BRIEF » The reply consists of one number only: how many lines in the listing below contain the word "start".

*** INFORMATION PROVIDED ***

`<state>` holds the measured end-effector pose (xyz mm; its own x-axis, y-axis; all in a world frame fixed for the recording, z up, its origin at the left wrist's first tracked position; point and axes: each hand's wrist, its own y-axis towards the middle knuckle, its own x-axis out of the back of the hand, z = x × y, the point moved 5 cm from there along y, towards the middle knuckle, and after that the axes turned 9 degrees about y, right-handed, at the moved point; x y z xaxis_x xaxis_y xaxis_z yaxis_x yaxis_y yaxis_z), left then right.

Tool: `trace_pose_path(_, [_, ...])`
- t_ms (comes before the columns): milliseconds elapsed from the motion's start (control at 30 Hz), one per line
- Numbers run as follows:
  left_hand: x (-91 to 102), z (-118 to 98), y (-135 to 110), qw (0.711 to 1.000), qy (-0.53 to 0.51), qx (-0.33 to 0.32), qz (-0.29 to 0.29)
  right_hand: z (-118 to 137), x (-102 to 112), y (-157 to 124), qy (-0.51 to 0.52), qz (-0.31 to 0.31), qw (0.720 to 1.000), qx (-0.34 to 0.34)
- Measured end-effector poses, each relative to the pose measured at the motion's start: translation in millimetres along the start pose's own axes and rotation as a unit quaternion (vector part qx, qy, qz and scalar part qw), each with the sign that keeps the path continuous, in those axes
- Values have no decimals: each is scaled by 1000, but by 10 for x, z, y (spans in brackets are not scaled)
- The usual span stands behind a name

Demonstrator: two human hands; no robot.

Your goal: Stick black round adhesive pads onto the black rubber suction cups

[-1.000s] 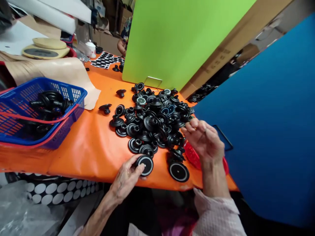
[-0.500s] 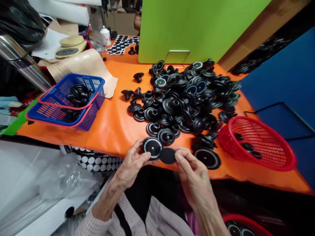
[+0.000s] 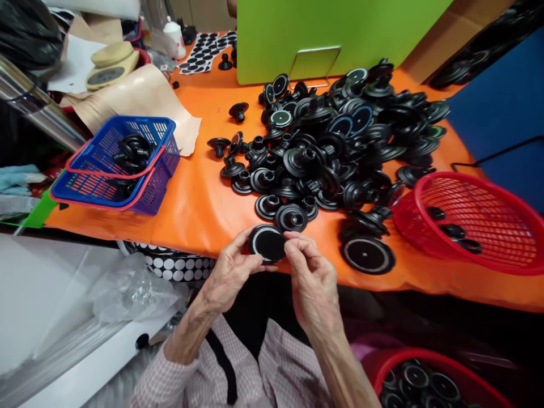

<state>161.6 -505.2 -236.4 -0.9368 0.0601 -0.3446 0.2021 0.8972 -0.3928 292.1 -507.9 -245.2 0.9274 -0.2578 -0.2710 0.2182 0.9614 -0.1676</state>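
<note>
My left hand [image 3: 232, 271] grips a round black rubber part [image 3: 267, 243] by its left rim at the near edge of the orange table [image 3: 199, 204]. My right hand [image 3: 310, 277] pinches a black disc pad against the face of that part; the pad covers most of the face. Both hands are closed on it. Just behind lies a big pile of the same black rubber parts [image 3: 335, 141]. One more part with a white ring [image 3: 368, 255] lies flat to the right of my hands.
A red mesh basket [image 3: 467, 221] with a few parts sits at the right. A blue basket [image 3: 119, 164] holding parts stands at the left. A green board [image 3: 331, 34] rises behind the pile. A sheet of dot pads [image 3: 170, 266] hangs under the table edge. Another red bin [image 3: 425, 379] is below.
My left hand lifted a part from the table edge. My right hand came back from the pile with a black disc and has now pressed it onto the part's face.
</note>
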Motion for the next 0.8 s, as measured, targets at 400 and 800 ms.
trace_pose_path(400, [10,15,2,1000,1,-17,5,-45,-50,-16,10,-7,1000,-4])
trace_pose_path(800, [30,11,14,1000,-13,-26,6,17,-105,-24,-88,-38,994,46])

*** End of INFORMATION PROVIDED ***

ANSWER FOR THE TASK » 2